Task prompt =
Give only the lines from the one containing "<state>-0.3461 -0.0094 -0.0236" through the end of the material below, exactly as written.

Information provided =
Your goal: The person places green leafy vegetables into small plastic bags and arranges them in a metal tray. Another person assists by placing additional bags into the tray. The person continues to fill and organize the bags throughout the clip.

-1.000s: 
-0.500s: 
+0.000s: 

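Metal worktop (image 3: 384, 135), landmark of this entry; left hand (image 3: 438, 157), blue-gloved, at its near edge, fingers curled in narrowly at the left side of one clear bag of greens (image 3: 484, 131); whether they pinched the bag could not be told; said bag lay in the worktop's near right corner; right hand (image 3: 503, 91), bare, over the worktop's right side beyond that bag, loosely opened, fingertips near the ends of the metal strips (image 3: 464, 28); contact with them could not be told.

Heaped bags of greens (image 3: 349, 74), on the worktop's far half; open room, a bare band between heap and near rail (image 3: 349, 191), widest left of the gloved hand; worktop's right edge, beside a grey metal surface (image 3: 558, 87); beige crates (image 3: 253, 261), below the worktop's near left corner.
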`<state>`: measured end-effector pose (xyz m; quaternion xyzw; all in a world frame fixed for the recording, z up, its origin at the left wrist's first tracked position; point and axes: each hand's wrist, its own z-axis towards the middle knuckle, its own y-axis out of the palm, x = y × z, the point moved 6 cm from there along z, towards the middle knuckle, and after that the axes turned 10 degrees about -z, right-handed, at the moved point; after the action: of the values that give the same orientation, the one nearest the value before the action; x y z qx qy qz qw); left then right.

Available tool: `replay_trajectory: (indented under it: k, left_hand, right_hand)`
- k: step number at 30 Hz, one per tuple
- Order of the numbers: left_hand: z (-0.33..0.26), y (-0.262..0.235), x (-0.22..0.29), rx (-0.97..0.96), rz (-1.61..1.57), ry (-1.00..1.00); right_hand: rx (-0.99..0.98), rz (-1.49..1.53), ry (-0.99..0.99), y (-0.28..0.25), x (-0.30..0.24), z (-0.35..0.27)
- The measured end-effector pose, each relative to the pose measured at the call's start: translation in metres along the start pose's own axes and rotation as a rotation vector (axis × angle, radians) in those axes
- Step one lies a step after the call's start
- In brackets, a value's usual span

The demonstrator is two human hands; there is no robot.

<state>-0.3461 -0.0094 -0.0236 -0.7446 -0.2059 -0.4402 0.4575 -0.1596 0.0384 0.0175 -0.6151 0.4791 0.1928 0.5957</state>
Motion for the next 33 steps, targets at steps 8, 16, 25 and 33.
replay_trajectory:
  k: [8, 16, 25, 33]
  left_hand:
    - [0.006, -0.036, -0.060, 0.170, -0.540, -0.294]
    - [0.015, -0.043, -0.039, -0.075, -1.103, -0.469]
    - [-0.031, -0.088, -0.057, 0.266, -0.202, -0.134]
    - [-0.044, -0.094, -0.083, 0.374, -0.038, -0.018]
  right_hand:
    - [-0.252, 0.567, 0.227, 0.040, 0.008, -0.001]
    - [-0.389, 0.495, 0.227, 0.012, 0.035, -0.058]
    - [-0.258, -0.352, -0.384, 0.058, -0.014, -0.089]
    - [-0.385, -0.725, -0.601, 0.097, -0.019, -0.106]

Answer to this exercise =
<state>-0.3461 -0.0094 -0.0236 -0.7446 -0.2059 -0.4402 0.4575 -0.1596 0.0384 0.0175 -0.6151 0.4791 0.1928 0.5957</state>
Motion for the next 33 steps, targets at steps 8, 16, 25 and 33.
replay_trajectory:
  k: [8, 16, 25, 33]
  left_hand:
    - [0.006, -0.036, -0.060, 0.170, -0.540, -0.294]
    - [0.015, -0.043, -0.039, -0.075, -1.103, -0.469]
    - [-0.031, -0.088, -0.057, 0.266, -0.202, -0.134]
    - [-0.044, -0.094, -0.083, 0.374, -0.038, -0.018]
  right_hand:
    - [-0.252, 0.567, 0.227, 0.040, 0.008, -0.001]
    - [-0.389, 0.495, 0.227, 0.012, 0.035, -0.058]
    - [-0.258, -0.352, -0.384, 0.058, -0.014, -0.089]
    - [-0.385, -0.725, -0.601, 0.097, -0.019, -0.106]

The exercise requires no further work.